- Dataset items

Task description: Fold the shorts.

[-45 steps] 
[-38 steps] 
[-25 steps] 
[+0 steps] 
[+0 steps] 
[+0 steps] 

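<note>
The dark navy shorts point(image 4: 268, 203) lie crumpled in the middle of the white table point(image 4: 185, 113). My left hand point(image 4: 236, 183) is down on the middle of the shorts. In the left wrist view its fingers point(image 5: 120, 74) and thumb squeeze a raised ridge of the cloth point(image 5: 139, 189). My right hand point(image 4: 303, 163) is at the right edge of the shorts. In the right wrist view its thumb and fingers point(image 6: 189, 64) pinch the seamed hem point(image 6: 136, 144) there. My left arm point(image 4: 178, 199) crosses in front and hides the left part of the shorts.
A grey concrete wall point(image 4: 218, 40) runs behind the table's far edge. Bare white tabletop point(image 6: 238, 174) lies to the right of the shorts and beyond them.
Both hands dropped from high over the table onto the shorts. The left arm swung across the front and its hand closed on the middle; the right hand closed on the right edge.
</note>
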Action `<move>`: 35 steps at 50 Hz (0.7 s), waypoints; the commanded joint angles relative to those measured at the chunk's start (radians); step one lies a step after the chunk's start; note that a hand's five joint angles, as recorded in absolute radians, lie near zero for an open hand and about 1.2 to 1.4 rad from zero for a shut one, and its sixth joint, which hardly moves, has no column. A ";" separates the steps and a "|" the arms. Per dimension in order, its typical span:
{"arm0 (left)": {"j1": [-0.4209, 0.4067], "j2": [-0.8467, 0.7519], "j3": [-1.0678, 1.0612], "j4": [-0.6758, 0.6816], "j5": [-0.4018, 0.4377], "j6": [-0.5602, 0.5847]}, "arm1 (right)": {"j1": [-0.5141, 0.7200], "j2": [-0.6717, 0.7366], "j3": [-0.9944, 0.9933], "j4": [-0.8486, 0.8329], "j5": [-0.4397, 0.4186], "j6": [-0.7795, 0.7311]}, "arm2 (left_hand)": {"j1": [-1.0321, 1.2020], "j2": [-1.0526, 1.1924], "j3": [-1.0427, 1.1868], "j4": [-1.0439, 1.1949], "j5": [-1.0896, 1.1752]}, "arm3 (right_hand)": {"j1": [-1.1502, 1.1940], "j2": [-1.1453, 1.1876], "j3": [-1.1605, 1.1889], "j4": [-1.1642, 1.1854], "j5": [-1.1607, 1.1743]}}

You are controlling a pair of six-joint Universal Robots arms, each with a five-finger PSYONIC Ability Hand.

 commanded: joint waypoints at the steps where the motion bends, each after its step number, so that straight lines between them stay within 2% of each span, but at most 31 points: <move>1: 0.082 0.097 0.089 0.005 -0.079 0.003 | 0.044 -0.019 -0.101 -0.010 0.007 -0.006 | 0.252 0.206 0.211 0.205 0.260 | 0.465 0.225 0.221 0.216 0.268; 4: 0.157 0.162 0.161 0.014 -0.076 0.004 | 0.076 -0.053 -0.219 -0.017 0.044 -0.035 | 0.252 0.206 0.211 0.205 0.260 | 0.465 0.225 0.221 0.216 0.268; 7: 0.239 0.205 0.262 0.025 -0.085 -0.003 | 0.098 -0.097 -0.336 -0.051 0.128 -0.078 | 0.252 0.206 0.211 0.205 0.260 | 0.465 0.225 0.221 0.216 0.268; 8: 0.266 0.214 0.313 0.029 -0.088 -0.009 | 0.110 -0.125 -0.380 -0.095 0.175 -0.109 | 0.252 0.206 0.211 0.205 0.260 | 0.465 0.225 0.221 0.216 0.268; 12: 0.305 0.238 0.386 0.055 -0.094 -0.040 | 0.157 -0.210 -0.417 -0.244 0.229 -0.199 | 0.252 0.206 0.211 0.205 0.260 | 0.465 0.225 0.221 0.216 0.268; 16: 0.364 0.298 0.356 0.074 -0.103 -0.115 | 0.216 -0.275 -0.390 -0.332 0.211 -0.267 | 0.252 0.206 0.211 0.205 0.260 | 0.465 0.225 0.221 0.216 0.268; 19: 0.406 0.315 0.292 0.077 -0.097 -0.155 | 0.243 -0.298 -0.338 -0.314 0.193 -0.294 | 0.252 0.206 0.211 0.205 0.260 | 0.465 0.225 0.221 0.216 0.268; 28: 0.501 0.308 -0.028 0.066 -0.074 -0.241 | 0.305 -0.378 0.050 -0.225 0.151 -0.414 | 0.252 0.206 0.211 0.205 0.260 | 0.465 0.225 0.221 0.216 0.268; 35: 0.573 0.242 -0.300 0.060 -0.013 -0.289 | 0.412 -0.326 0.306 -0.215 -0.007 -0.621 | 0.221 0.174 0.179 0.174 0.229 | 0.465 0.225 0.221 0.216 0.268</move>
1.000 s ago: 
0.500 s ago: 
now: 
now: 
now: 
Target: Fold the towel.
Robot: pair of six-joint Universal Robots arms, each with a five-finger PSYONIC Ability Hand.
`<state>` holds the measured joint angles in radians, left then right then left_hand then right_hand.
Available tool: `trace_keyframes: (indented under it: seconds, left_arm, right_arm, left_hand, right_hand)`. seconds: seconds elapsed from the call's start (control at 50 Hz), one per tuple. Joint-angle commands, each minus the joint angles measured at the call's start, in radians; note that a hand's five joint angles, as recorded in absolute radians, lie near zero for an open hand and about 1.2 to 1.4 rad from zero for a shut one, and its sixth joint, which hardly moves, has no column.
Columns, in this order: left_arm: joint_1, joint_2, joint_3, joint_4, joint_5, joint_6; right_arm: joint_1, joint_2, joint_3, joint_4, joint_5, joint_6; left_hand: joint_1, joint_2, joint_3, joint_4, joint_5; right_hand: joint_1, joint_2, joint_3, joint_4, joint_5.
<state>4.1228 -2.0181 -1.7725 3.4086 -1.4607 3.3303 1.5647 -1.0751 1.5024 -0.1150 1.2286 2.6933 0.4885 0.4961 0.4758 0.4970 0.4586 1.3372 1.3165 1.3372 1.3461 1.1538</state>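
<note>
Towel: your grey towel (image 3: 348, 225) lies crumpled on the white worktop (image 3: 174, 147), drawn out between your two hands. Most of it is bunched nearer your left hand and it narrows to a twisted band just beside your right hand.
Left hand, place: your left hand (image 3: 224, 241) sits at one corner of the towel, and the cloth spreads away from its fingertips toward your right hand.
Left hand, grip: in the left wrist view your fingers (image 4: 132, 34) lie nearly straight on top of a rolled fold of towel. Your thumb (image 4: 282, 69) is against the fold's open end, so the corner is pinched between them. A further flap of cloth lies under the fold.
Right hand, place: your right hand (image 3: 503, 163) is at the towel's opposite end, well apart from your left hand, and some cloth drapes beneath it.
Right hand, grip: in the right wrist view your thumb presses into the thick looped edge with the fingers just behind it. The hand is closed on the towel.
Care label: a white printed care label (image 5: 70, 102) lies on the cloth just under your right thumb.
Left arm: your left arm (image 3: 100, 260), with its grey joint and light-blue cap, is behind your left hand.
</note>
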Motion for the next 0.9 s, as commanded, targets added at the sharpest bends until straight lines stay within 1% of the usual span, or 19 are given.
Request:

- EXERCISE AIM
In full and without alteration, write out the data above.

- ANSWER SPACE
Task description: Fold the shorts.

[-45 steps] 
[-38 steps] 
[-25 steps] 
[+0 steps] 
[+0 steps] 
[+0 steps] 

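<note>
The dark navy shorts point(image 4: 268, 203) lie crumpled in the middle of the white table point(image 4: 185, 113). My left hand point(image 4: 236, 183) is down on the middle of the shorts. In the left wrist view its fingers point(image 5: 120, 74) and thumb squeeze a raised ridge of the cloth point(image 5: 139, 189). My right hand point(image 4: 303, 163) is at the right edge of the shorts. In the right wrist view its thumb and fingers point(image 6: 189, 64) pinch the seamed hem point(image 6: 136, 144) there. My left arm point(image 4: 178, 199) crosses in front and hides the left part of the shorts.
A grey concrete wall point(image 4: 218, 40) runs behind the table's far edge. Bare white tabletop point(image 6: 238, 174) lies to the right of the shorts and beyond them.
Both hands dropped from high over the table onto the shorts. The left arm swung across the front and its hand closed on the middle; the right hand closed on the right edge.
</note>
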Action `<move>`: 35 steps at 50 Hz (0.7 s), waypoints; the commanded joint angles relative to those measured at the chunk's start (radians); step one lies a step after the chunk's start; note that a hand's five joint angles, as recorded in absolute radians, lie near zero for an open hand and about 1.2 to 1.4 rad from zero for a shut one, and its sixth joint, which hardly moves, has no column. A ";" separates the steps and a "|" the arms. Per dimension in order, its typical span:
{"arm0 (left)": {"j1": [-0.4209, 0.4067], "j2": [-0.8467, 0.7519], "j3": [-1.0678, 1.0612], "j4": [-0.6758, 0.6816], "j5": [-0.4018, 0.4377], "j6": [-0.5602, 0.5847]}, "arm1 (right)": {"j1": [-0.5141, 0.7200], "j2": [-0.6717, 0.7366], "j3": [-0.9944, 0.9933], "j4": [-0.8486, 0.8329], "j5": [-0.4397, 0.4186], "j6": [-0.7795, 0.7311]}, "arm2 (left_hand)": {"j1": [-1.0321, 1.2020], "j2": [-1.0526, 1.1924], "j3": [-1.0427, 1.1868], "j4": [-1.0439, 1.1949], "j5": [-1.0896, 1.1752]}, "arm3 (right_hand)": {"j1": [-1.1502, 1.1940], "j2": [-1.1453, 1.1876], "j3": [-1.1605, 1.1889], "j4": [-1.1642, 1.1854], "j5": [-1.1607, 1.1743]}}

You are controlling a pair of six-joint Universal Robots arms, each with a five-finger PSYONIC Ability Hand.

 commanded: joint waypoints at the steps where the motion bends, each after its step number, so that straight lines between them stay within 2% of each span, but at most 31 points: <move>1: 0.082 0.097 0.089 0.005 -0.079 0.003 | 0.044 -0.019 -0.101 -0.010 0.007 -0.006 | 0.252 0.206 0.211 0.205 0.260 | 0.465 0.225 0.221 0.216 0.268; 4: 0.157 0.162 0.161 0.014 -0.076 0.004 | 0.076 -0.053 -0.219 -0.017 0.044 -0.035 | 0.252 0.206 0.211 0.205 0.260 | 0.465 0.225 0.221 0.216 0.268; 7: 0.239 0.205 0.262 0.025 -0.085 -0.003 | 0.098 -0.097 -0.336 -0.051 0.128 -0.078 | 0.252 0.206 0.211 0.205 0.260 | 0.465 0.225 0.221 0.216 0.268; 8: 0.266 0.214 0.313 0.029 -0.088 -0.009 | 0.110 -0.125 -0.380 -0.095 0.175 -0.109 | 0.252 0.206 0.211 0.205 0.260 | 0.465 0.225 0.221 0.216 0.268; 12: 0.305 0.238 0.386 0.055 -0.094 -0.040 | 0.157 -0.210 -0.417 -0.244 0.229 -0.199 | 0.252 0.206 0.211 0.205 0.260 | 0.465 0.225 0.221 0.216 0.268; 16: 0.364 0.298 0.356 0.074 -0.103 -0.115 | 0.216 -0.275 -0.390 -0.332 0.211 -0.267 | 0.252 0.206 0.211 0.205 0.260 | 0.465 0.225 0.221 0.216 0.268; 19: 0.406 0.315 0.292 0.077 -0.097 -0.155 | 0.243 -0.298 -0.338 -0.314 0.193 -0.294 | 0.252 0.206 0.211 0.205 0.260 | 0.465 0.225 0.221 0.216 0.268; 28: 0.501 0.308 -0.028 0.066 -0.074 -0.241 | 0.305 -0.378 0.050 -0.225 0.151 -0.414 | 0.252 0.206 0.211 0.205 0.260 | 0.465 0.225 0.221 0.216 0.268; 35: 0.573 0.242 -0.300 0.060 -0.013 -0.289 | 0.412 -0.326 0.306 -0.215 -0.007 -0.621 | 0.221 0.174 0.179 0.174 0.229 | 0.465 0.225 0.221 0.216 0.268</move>
1.000 s ago: 
0.500 s ago: 
now: 
now: 
now: 
Target: Fold the towel.
Robot: pair of six-joint Universal Robots arms, each with a five-finger PSYONIC Ability Hand.
`<state>` holds the measured joint angles in radians, left then right then left_hand then right_hand.
Available tool: `trace_keyframes: (indented under it: seconds, left_arm, right_arm, left_hand, right_hand)`. seconds: seconds elapsed from the call's start (control at 50 Hz), one per tuple. Joint-angle commands, each minus the joint angles measured at the call's start, in radians; note that a hand's five joint angles, as recorded in absolute radians, lie near zero for an open hand and about 1.2 to 1.4 rad from zero for a shut one, and its sixth joint, which hardly moves, has no column.
Columns, in this order: left_arm: joint_1, joint_2, joint_3, joint_4, joint_5, joint_6; right_arm: joint_1, joint_2, joint_3, joint_4, joint_5, joint_6; left_hand: joint_1, joint_2, joint_3, joint_4, joint_5; right_hand: joint_1, joint_2, joint_3, joint_4, joint_5.
<state>4.1228 -2.0181 -1.7725 3.4086 -1.4607 3.3303 1.5647 -1.0751 1.5024 -0.1150 1.2286 2.6933 0.4885 0.4961 0.4758 0.4970 0.4586 1.3372 1.3165 1.3372 1.3461 1.1538</state>
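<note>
Towel: your grey towel (image 3: 348, 225) lies crumpled on the white worktop (image 3: 174, 147), drawn out between your two hands. Most of it is bunched nearer your left hand and it narrows to a twisted band just beside your right hand.
Left hand, place: your left hand (image 3: 224, 241) sits at one corner of the towel, and the cloth spreads away from its fingertips toward your right hand.
Left hand, grip: in the left wrist view your fingers (image 4: 132, 34) lie nearly straight on top of a rolled fold of towel. Your thumb (image 4: 282, 69) is against the fold's open end, so the corner is pinched between them. A further flap of cloth lies under the fold.
Right hand, place: your right hand (image 3: 503, 163) is at the towel's opposite end, well apart from your left hand, and some cloth drapes beneath it.
Right hand, grip: in the right wrist view your thumb presses into the thick looped edge with the fingers just behind it. The hand is closed on the towel.
Care label: a white printed care label (image 5: 70, 102) lies on the cloth just under your right thumb.
Left arm: your left arm (image 3: 100, 260), with its grey joint and light-blue cap, is behind your left hand.
</note>
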Motion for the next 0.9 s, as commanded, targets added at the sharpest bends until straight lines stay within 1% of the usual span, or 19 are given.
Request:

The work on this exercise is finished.